The bushcraft traditions of my people... "What do you mean the fire didn't light? Just pour more gas on it. Also eyebrows are overrated".
Batoning is one of the few terrible, terrible things that I didn't do to my old Ka-Bar Utility knife I had as a teenager. As the first generation of my family in the New World not to make a living by logging or ranching, I learned to use an axe before I learned how to ride a bike, so I definitely have an axe bias for splitting wood. For splitting a lot of the wood at home, I'm mostly using a splitting maul due to the wood being large rounds of Douglas fir.
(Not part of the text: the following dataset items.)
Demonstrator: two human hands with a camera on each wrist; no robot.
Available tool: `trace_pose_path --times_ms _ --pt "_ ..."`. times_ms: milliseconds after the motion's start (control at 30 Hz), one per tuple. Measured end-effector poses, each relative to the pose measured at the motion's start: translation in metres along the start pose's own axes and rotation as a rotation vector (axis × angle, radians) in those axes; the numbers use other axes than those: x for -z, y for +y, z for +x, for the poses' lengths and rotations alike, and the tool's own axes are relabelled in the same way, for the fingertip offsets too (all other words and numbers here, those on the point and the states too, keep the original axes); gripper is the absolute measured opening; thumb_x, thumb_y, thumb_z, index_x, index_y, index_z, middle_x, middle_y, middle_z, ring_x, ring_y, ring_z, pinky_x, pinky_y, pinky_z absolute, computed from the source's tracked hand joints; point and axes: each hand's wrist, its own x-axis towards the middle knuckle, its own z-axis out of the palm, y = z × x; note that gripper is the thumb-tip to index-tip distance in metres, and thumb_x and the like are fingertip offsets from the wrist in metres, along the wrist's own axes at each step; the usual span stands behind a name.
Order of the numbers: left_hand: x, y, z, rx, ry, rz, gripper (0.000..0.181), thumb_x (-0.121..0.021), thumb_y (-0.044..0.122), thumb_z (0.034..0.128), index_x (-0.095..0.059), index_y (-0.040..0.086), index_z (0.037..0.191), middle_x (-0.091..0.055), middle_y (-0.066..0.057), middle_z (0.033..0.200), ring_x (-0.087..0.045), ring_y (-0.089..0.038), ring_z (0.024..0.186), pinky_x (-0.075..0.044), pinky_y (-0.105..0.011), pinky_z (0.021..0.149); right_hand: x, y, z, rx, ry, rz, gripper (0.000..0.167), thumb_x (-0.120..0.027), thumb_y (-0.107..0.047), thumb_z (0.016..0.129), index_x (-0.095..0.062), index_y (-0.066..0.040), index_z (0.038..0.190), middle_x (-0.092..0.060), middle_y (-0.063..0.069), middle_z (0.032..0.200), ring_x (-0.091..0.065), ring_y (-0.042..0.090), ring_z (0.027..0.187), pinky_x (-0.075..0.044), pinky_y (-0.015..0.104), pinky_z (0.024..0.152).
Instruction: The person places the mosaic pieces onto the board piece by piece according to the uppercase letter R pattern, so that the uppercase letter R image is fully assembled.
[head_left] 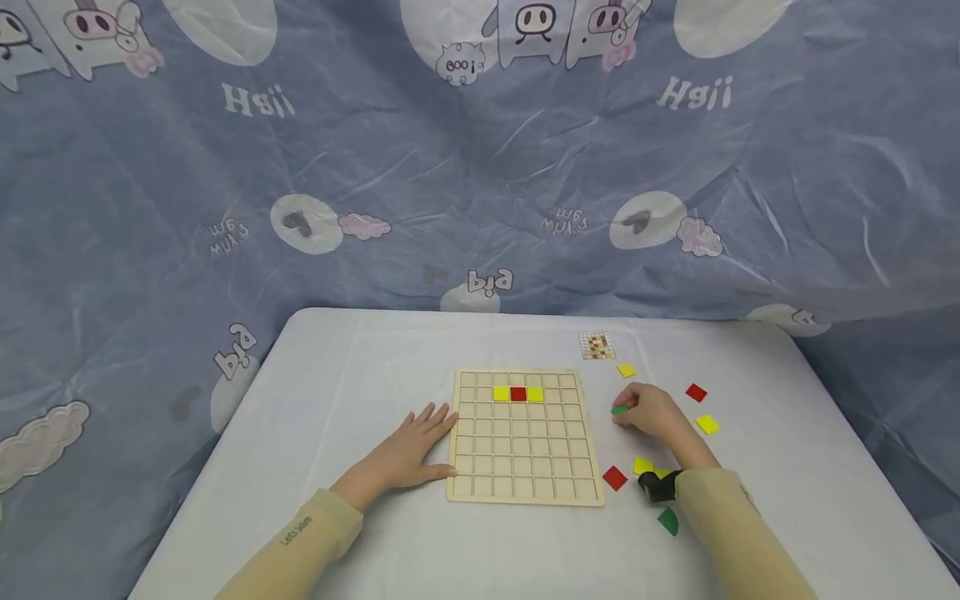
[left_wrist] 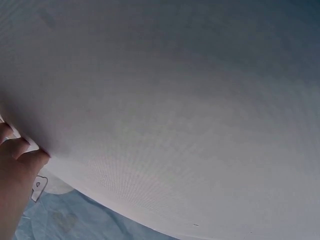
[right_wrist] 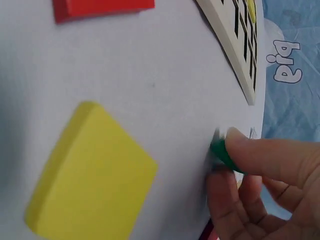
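Observation:
A wooden grid board (head_left: 525, 446) lies flat on the white table, with two yellow squares and a red square (head_left: 518, 394) between them in one of its far rows. My left hand (head_left: 408, 450) rests spread at the board's left edge, fingers and thumb touching it. To the right of the board, my right hand (head_left: 651, 411) pinches a green piece (right_wrist: 227, 155) between thumb and fingers, just above the table. Much of that piece is covered by the fingers, so its full outline is hidden.
Loose pieces lie right of the board: a red square (head_left: 615, 477), a yellow square (head_left: 707, 425), another red square (head_left: 696, 392) and a green quarter-round piece (head_left: 668, 522). A small pattern card (head_left: 597, 346) lies behind them. The black wrist camera (head_left: 658, 487) partly covers a yellow piece.

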Motion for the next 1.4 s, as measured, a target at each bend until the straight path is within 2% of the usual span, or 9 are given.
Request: trace_pose_path --times_ms 267,400,500,767,1200,1300,1400 --pt "0.003 0.000 -0.001 -0.019 0.012 -0.004 0.088 -0.062 0.058 0.0896 -0.027 0.013 0.157 -0.022 -0.013 0.164 -0.017 -0.038 0.151 -0.019 -0.059 0.121 -0.014 -0.016 0.003 0.128 0.143 0.113 0.024 -0.074 -0.011 0.086 -0.064 -0.001 0.106 -0.068 0.014 0.097 -0.064 0.024 0.087 -0.054 0.032 0.072" --pt "0.004 0.001 -0.002 -0.009 0.008 0.001 0.088 -0.062 0.058 0.0899 -0.026 0.013 0.157 -0.021 -0.012 0.164 -0.016 -0.037 0.152 -0.018 -0.058 0.121 -0.022 -0.034 0.007 0.163 0.173 0.195 0.021 -0.074 -0.013 0.087 -0.068 -0.003 0.106 -0.070 0.016 0.103 -0.068 0.028 0.093 -0.057 0.033 0.073" --pt "0.004 0.001 -0.004 0.001 0.006 -0.005 0.088 -0.061 0.058 0.0899 -0.026 0.014 0.157 -0.021 -0.011 0.164 -0.015 -0.036 0.152 -0.017 -0.058 0.122 -0.031 -0.048 0.010 0.195 0.188 0.212 0.018 -0.075 -0.013 0.087 -0.071 -0.006 0.104 -0.072 0.015 0.102 -0.069 0.028 0.094 -0.058 0.036 0.075" --pt "0.003 0.000 -0.004 -0.007 0.014 -0.005 0.088 -0.062 0.058 0.0896 -0.026 0.014 0.157 -0.021 -0.011 0.164 -0.015 -0.036 0.152 -0.018 -0.058 0.121 -0.050 -0.067 0.016 0.237 0.188 0.183 0.014 -0.075 -0.011 0.086 -0.075 -0.008 0.100 -0.075 0.011 0.096 -0.070 0.025 0.088 -0.057 0.040 0.078" --pt "0.003 0.002 -0.004 -0.001 0.003 0.000 0.088 -0.061 0.059 0.0894 -0.026 0.014 0.157 -0.021 -0.011 0.164 -0.015 -0.036 0.152 -0.018 -0.057 0.122 -0.057 -0.076 0.018 0.237 0.167 0.063 0.010 -0.073 -0.008 0.088 -0.074 -0.003 0.097 -0.068 0.011 0.092 -0.063 0.021 0.082 -0.054 0.035 0.074" --pt "0.003 0.002 -0.003 -0.003 0.000 0.003 0.088 -0.061 0.058 0.0896 -0.026 0.014 0.157 -0.021 -0.011 0.164 -0.015 -0.035 0.152 -0.018 -0.057 0.122 -0.058 -0.077 0.017 0.219 0.169 0.031 0.011 -0.072 -0.008 0.088 -0.075 -0.003 0.098 -0.066 0.012 0.094 -0.062 0.023 0.084 -0.054 0.036 0.076" --pt "0.003 0.002 -0.003 -0.003 -0.001 0.005 0.088 -0.061 0.059 0.0897 -0.025 0.015 0.157 -0.021 -0.010 0.164 -0.015 -0.035 0.152 -0.017 -0.057 0.122 -0.058 -0.077 0.014 0.199 0.175 -0.019 0.014 -0.070 -0.007 0.089 -0.076 -0.003 0.102 -0.067 0.014 0.101 -0.064 0.029 0.096 -0.056 0.041 0.084"
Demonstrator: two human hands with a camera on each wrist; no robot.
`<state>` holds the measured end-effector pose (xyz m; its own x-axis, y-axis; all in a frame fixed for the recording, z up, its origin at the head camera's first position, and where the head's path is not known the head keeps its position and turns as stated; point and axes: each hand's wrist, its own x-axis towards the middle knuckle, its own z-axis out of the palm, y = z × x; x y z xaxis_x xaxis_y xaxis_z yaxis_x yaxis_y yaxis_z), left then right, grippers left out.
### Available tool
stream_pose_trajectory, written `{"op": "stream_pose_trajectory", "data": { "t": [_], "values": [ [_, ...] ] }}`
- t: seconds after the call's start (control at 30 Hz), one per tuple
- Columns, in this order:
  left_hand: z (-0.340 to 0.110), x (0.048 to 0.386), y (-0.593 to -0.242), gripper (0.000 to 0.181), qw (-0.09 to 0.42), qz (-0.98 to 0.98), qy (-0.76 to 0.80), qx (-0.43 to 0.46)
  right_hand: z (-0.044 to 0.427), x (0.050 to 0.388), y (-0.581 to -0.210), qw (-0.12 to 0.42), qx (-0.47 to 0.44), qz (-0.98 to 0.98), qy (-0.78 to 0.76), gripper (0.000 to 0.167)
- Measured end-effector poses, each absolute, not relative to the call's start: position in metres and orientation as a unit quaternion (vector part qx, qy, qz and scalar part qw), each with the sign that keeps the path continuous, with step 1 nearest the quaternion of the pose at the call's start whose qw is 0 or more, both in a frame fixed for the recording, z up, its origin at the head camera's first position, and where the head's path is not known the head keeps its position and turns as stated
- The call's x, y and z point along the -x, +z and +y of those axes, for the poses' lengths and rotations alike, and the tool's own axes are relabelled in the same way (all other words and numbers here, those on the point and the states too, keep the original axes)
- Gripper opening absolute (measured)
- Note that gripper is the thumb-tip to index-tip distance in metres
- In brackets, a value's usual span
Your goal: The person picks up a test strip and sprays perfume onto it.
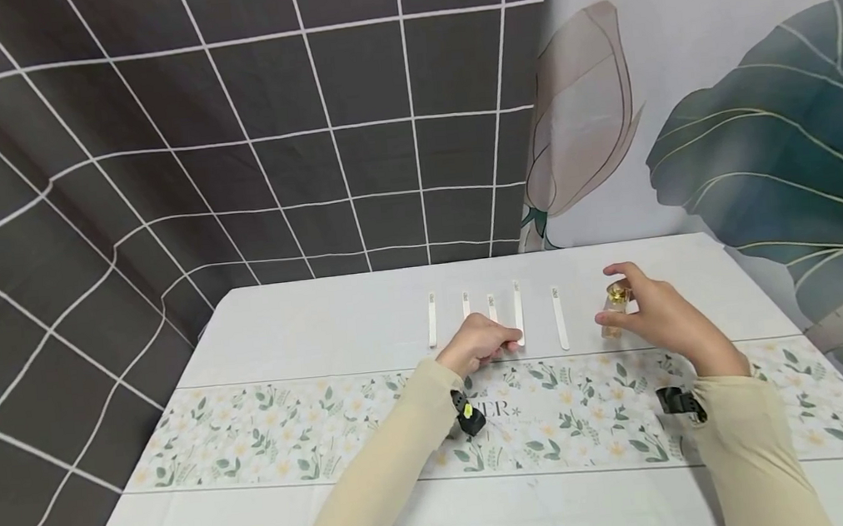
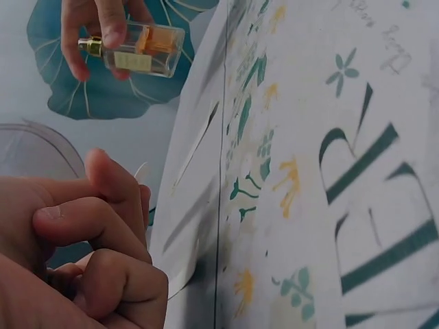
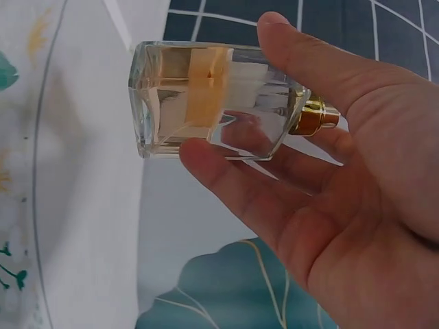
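Note:
My right hand (image 1: 659,313) grips a clear glass perfume bottle (image 3: 206,103) with a gold spray neck. Thumb and fingers lie on opposite sides of the glass, and pale orange liquid shows inside. In the left wrist view the bottle (image 2: 147,51) is held off the table. My left hand (image 1: 481,343) has its fingers curled, with thumb and fingertips at the lower end of a white paper test strip (image 1: 518,309). Only a small part of that strip (image 2: 142,171) shows past the fingers in the left wrist view.
Several more white strips lie in a row on the table: one at the left (image 1: 432,320), two beyond my left hand, one at the right (image 1: 560,318). A floral printed band (image 1: 256,432) crosses the white table. Behind hang a dark grid cloth (image 1: 375,158) and a leaf-printed cloth.

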<state>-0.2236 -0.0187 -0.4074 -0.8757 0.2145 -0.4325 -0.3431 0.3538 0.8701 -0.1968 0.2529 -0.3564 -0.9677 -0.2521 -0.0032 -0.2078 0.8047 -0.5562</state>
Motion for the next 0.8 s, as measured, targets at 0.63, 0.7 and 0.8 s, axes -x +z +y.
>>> {"op": "stream_pose_trajectory", "data": {
  "t": [0.63, 0.7, 0.8],
  "values": [
    [-0.01, 0.218, -0.411, 0.03, 0.264, 0.789, 0.555, 0.019, 0.25, 0.202, -0.374, 0.067, 0.112, 0.95, -0.284, 0.08],
    [-0.007, 0.215, -0.407, 0.027, 0.244, 0.809, 0.534, 0.002, 0.251, 0.203, -0.375, 0.067, 0.113, 0.95, -0.284, 0.081],
    [-0.001, 0.212, -0.4, 0.028, 0.193, 0.858, 0.474, -0.039, 0.251, 0.204, -0.377, 0.066, 0.113, 0.95, -0.283, 0.081]
  ]
}}
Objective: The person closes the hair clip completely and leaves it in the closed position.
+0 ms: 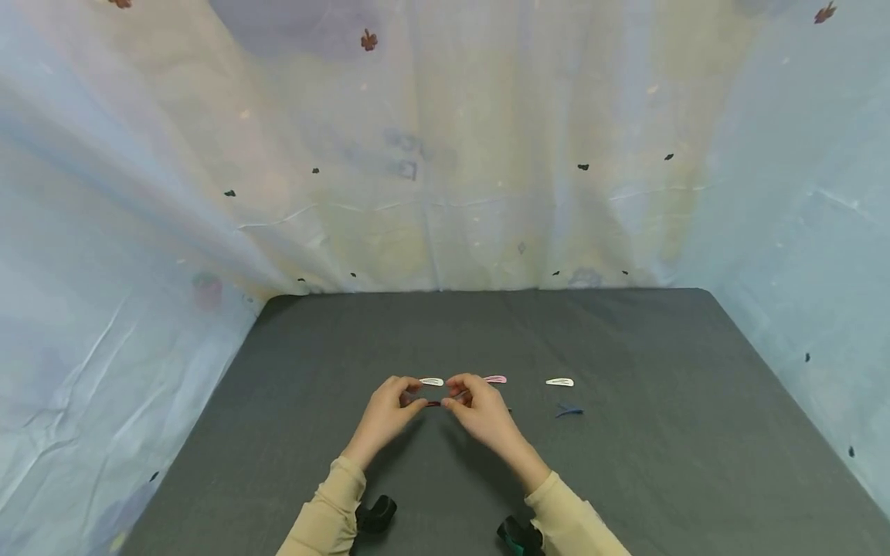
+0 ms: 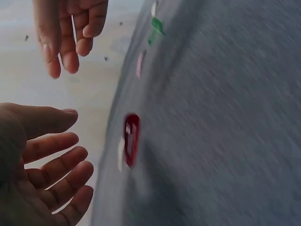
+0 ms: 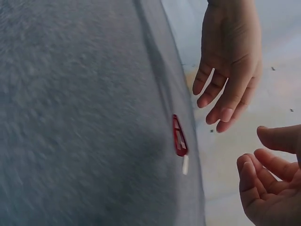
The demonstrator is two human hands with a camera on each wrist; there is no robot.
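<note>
A dark red snap hair clip (image 2: pixel 132 139) lies on the grey table just below and between the two hands, and nothing is between their fingers. My left hand (image 1: pixel 389 408) hovers left of the clip, its fingers spread and apart from it in the left wrist view. Facing it, my right hand (image 1: pixel 483 409) hovers to the right, its fingers loosely bent in the right wrist view. Right behind the red clip (image 3: pixel 179 135) lies a white snap clip (image 1: pixel 433 381). A pink snap clip (image 1: pixel 496 379) is beyond the right hand's fingers.
Farther right lie another white snap clip (image 1: pixel 559 382) and a blue forked clip (image 1: pixel 569 411). A green clip (image 2: pixel 156 30) shows in the left wrist view. Black straps (image 1: pixel 378 513) hang by both sleeves. A patterned curtain (image 1: pixel 445 154) surrounds the grey table (image 1: pixel 660 463).
</note>
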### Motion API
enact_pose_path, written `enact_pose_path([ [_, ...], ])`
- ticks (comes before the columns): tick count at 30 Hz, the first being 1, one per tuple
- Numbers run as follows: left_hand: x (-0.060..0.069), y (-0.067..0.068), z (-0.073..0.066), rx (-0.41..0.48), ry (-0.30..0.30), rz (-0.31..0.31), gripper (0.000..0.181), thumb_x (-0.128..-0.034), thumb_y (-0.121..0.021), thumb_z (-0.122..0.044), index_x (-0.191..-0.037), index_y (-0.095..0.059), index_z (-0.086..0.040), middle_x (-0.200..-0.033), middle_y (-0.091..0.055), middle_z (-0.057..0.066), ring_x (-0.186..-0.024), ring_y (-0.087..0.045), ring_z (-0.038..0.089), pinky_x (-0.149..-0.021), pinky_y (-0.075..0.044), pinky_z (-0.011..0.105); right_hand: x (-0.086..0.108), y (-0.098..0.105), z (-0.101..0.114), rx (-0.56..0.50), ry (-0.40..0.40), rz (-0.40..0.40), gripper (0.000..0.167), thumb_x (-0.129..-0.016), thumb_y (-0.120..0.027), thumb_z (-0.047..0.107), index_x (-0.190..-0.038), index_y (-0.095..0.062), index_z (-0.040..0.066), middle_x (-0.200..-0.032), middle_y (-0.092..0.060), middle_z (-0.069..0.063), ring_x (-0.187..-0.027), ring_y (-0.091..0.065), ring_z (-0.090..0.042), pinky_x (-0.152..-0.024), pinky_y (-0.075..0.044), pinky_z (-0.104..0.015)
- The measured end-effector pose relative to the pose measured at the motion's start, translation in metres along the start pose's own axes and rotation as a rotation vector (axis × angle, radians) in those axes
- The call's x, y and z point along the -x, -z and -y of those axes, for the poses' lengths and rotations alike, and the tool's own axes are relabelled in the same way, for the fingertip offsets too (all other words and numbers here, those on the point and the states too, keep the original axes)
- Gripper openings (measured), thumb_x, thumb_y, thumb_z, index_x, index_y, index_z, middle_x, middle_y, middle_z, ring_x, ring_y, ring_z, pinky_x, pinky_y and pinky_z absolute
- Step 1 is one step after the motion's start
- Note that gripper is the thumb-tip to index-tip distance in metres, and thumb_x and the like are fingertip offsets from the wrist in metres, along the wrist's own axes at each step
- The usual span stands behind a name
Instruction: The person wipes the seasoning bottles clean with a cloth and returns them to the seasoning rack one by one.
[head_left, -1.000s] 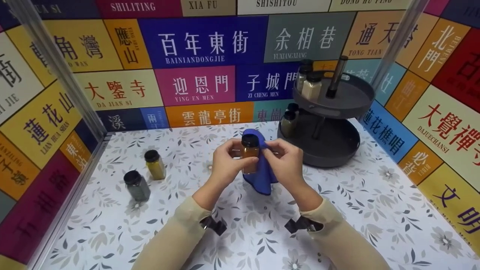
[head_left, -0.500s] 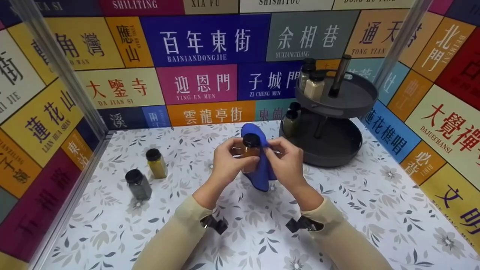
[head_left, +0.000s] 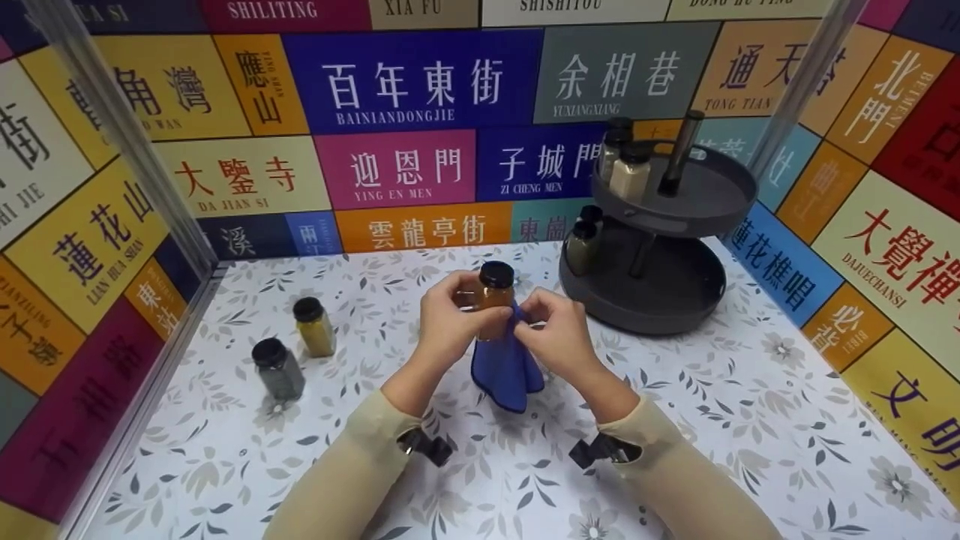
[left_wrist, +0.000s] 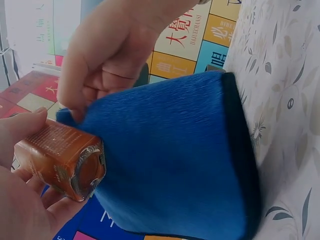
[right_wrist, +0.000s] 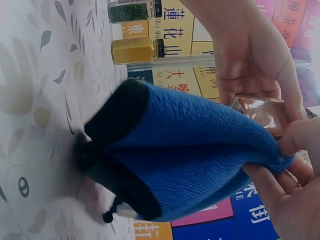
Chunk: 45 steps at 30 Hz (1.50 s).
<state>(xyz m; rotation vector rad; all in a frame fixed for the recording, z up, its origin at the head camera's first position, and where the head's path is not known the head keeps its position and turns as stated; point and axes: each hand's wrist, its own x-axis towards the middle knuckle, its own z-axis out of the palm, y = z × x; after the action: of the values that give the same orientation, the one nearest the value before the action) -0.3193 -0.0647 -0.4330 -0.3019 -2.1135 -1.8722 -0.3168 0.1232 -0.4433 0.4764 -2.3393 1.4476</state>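
Note:
The left hand (head_left: 450, 319) grips a black-capped jar of orange-brown contents (head_left: 495, 296), held upright above the table. Close on its right, the right hand (head_left: 559, 334) pinches the upper end of a blue cloth (head_left: 506, 375), which hangs down beneath the jar. In the left wrist view the jar (left_wrist: 60, 157) shows its bottom, with the cloth (left_wrist: 165, 155) beside it. The right wrist view has the cloth (right_wrist: 195, 150) hanging in folds from the right hand's fingertips, partly covering the jar (right_wrist: 262, 115).
Two capped jars, one yellow (head_left: 315, 330) and one dark grey-green (head_left: 279, 371), stand on the left of the table. At the back right is a dark two-tier round rack (head_left: 652, 300) with several jars on its tiers. Walls with printed signs enclose the table.
The cloth, earlier raised behind and beside the jar, now hangs lower and below it. The right hand has shifted slightly down and left; the left hand still holds the jar, slightly higher.

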Motion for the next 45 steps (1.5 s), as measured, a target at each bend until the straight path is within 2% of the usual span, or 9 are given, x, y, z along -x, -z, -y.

If it's excessively knotty I might even have to resort to using a sledge and wedge, which is kind of like batoning I suppose. Axes are mainly used for chopping kindling and delimbing trees before they get bucked into rounds. Sometimes I run into wood that's easily split with an axe and it's a nice change of pace, compared to the often wet rounds of Douglas fir that you can't get your arms around, with some knots thrown in for good measure. I do like to take an axe camping, if I'm going somewhere I'm actually allowed to use it.
Unlike what I see on YouTube, the only time I wear eye protection chopping wood is with the sledge and wedge, because you can get tiny bits of the iron wedge blasted off at weird angles and clip you. I'm not really sure what you'd have to be doing with an axe to get wood chips in your eye, but if you do you're doing it wrong.